Although track work is scantly published in the press, the Sportsman still carries some details in its Tuesday/Friday edition and this can be helpful in studying what a trainer is doing.

While Australian race clubs and bodies provide little information on track work, the emerging Asian racing jurisdictions are doing the exact opposite – providing their punters with everything they need.

For example If you are doing the form for Hong Kong then you will have all the track work for every horse racing plus free videos of all barrier trials. Singapore is similar.

In these circumstances it is easy to detect trainer’s race preparation patterns not only for an individual horse but as a general rule for most horses in his stable.

The trainer will use a combination of track work and trials to get the horse fit to race and it will depend on just what level of fitness is required before a horse begins racing that will dictate the mix of trials and track work used between races.

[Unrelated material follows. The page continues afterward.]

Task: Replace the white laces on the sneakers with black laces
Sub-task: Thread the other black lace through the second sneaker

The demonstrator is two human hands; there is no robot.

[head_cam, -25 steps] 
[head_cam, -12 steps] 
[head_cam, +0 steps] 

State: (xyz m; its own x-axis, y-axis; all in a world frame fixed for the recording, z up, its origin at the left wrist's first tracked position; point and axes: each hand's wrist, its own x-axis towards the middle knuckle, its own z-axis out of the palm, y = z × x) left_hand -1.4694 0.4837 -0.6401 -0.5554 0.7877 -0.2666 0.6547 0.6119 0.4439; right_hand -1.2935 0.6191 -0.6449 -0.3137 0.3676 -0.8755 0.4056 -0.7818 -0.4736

And this is where a horse’s form cycle will come into play.

For example a middle distance galloper or stayer will do more long striding work and perhaps a single trial before resuming whereas a sprinter is likely to have more trials and fast work.

It is clear that the more time you take with the basic preparation before heading off to the races is an important factor in how many good runs a trainer can get from a horse in a single campaign.

And this is where the statistics for Darren Weir get interesting. Clearly he is not in a rush to get horses back to racing early, preferring instead to take plenty of time at the front end of a looming campaign ensuring the ground work is done before racing.